15th September, 2014
There were concerns last week over the whereabouts of dozens of Christians detained in Saudi Arabia for worshiping in an underground house church, Christians said.
Earlier this month, Saudi Arabia’s notorious religious police – the Commission for the Promotion of Virtue and Prevention of Vice – reportedly detained some 30 Christians during a gathering at a home in the Saudi city of Khafji.
Arabic-language news website Akhbar 24 said the kingdom’s religious police were tipped off that Christians were holding a prayer meeting in what authorities view as "an illegal house church".
Sources said all detained Christians were adults, but the Saudi Gazette publication claimed children were also among those being held.
"Saudi Arabia is continuing the religious cleansing that has always been its official policy," said Nina Shea, director of the influential Hudson Institutes’s Center for Religious Freedom.
"It is the only nation state in the world with the official policy of banning all churches. This is enforced, even though there are over two million Christian foreign workers in that country."

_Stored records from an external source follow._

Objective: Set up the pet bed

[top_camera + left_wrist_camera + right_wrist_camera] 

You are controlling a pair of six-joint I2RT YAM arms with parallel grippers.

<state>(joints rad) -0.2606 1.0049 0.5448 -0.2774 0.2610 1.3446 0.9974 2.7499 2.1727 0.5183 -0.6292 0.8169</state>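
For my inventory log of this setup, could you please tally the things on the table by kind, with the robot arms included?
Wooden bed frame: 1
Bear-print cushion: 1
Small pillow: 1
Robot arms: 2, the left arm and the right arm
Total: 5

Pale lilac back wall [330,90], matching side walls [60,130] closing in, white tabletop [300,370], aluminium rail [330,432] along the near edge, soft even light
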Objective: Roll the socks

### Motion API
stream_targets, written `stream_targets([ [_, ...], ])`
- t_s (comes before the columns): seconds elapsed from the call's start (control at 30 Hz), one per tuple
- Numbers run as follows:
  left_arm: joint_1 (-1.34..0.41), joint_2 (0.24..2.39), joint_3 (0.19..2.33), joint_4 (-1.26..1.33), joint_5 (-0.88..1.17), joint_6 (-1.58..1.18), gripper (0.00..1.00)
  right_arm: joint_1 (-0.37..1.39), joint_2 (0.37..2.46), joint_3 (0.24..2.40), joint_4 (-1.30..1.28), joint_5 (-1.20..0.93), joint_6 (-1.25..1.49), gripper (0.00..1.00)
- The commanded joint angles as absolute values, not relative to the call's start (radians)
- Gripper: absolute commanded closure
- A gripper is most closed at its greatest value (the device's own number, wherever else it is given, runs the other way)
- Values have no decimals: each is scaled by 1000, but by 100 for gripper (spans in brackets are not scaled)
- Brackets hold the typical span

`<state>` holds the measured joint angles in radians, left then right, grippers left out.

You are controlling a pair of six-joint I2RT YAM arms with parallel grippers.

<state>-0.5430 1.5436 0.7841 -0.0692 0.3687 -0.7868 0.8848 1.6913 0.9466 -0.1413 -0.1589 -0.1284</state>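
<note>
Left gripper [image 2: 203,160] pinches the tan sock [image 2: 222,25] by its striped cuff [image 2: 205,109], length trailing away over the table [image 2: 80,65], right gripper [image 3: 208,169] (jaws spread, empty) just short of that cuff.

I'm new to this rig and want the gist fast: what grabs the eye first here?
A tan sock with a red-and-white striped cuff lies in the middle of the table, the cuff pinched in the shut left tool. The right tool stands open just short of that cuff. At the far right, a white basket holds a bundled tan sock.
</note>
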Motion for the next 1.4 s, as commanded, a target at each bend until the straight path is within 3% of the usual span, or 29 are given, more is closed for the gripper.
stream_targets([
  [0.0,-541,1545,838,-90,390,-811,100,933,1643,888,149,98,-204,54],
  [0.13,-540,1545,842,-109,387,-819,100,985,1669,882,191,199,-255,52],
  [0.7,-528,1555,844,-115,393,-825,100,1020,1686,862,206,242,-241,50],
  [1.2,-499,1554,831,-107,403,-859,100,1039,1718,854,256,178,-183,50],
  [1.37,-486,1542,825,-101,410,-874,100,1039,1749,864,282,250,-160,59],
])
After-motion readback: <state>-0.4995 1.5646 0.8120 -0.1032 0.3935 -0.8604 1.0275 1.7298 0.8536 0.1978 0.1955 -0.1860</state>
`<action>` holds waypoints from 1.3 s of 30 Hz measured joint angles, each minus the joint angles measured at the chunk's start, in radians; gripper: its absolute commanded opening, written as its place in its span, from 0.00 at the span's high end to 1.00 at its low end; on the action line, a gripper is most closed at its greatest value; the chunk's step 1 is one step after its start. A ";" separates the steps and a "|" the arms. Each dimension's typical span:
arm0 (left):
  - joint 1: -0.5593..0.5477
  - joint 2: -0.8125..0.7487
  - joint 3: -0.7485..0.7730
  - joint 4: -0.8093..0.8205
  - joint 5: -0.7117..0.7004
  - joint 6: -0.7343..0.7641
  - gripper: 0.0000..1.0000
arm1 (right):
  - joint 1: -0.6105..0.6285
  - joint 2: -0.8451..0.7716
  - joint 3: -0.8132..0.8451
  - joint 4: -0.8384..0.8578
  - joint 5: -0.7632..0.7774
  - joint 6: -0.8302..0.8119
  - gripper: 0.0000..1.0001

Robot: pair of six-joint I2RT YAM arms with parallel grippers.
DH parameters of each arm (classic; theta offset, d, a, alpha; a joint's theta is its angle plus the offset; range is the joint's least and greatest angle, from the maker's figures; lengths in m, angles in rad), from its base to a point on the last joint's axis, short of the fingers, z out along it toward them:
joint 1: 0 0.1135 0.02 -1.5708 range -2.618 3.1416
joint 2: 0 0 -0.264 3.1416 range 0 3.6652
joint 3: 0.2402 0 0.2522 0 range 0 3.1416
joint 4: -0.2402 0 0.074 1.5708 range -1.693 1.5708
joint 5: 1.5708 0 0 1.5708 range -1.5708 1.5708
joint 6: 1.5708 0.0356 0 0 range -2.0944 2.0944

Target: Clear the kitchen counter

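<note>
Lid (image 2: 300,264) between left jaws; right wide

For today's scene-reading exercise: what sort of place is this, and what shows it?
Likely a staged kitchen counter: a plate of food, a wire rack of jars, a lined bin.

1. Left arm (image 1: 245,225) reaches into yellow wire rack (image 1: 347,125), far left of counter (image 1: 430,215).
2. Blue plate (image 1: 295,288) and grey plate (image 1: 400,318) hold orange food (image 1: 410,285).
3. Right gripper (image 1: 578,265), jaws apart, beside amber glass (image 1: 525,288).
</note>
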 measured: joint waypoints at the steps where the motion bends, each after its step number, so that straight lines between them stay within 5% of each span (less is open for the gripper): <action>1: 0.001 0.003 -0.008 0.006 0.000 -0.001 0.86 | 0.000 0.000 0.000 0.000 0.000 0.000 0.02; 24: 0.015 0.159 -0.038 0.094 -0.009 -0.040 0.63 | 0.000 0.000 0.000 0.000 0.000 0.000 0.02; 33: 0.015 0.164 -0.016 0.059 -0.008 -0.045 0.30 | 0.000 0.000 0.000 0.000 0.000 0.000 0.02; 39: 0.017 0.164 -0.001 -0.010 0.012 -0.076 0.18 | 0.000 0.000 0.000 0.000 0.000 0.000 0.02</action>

Although the Saudi monarchy funds the King Abdullah International Center for Interfaith and Intercultural Dialogue, its religious police continue to crackdown on Christianity within the Islamic kingdom, rights activists and local believers say.
This isn’t an isolated incident. In recent years Saudi security forces detained scores of often foreign workers because of their Christian activities, BosNewsLife reported earlier.